Deu na Caros Amigos:
Entrevista Ciro Gomes
Na última quinta-feira, 14, aconteceu no Senado uma audiência pública sobre a transposição do Rio São Francisco. Assunto polêmico, debate acirrado. De um lado, o ex-ministro da Integração Nacional, Ciro Gomes. O deputado federal pelo PSB-CE é um dos defensores do projeto, argumenta que 12 milhões de pessoas serão beneficiadas e, por isso, optou em colocar a “mão na massa”. Em posição contrária, encabeçam as manifestações a atriz Letícia Sabatella e o bispo de Barra (BA), d. Luiz Flávio Cappio, que já fez duas greves de fome contra as obras – ambos entrevistados do só no site Caros Amigos. Para eles, o projeto é de interesse das empreiteiras e da "agricultura irrigada, criação de camarão e usos industriais", assim, não melhoraria, de fato, a situação de quem mais precisa. Em maio de 2006, Ciro Gomes concedeu entrevista explosiva para Caros Amigos. Não mediu as palavras e criticou partidos, José Serra e FHC, a mídia e o MST. Além de expor seu pensamento sobre dom Cappio e, claro, a transposição do Rio São Francisco. Vale relembrar.
O arrasa quarteirão
Se existe um político brasileiro que não apalpa e “fala tudo na lata”, como festejam seus conterrâneos, é esse cearense nascido em São Paulo que acaba de deixar o Ministério da Integração Nacional. E ele diz que exatamente por ter deixado o ministério é que agora pode soltar os cachorros tranqüilamente. Daí que nesta longa e agitada conversa não faltaram contundentes críticas ao PFL, ao PSDB e ao PT, à dupla Serra-FHC, à mídia, ao próprio governo (“não tem projeto”), ao MST, a dom Cappio, e revelações – “há um centro clandestino que comanda as coisas do país”. Ou a frase que ouviu de FHC sobre a presidência da República: “Quem não contemporiza com a corrupção, cai”. E por aí vai. Explosivo é pouco.

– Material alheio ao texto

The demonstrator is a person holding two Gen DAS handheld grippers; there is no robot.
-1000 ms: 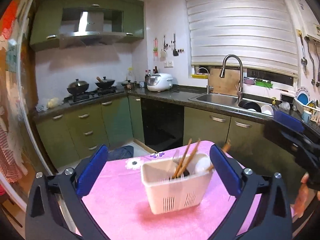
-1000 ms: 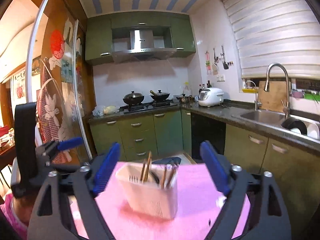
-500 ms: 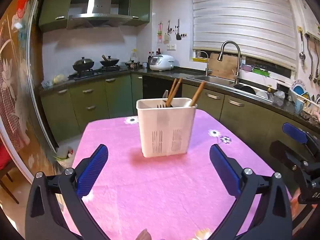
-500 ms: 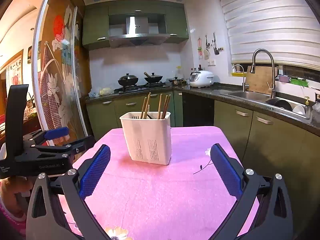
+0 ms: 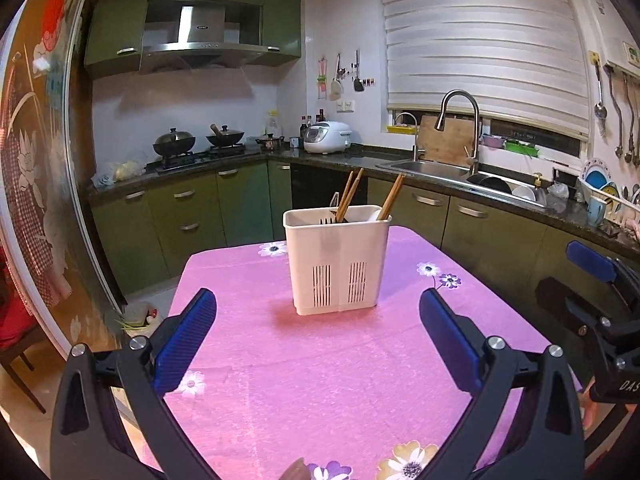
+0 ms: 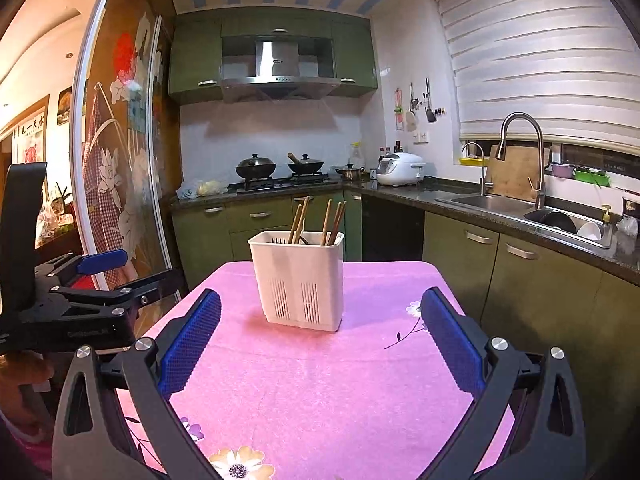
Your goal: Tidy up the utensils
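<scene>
Utensils sit mostly hidden in the white holder (image 6: pixel 299 280), which stands upright mid-table; only chopsticks (image 6: pixel 332 222) poke above its rim. Nearest, the left gripper (image 5: pixel 318 328) and right gripper (image 6: pixel 320 330) both gape wide with nothing between them. Bare pink tablecloth (image 6: pixel 320 392) surrounds the holder to every edge.

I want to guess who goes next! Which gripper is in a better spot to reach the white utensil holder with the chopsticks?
Probably either: it's nearly a tie. The utensil holder stands centred ahead of both the left gripper and the right gripper, both open and empty. The chopsticks lean toward neither side clearly.
</scene>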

Entrevistadores: Verena Glass, Marina Amaral, Hamilton Octavio de Souza, Palmério Dória, Ricardo Kotscho, Renato Pompeu, Wagner Nabuco, Sérgio de Souza. Fotos: Nino Andrés
Marina Amaral – Você nasceu na terra do Alckmin...
Nasci em Pindamonhangaba, filho de um cearense, migrante como muitos, e de uma paulista de Pindamonhangaba, e fui criado no Ceará, em Sobral.

Marina Amaral – E estava falando que a política paulista é provinciana.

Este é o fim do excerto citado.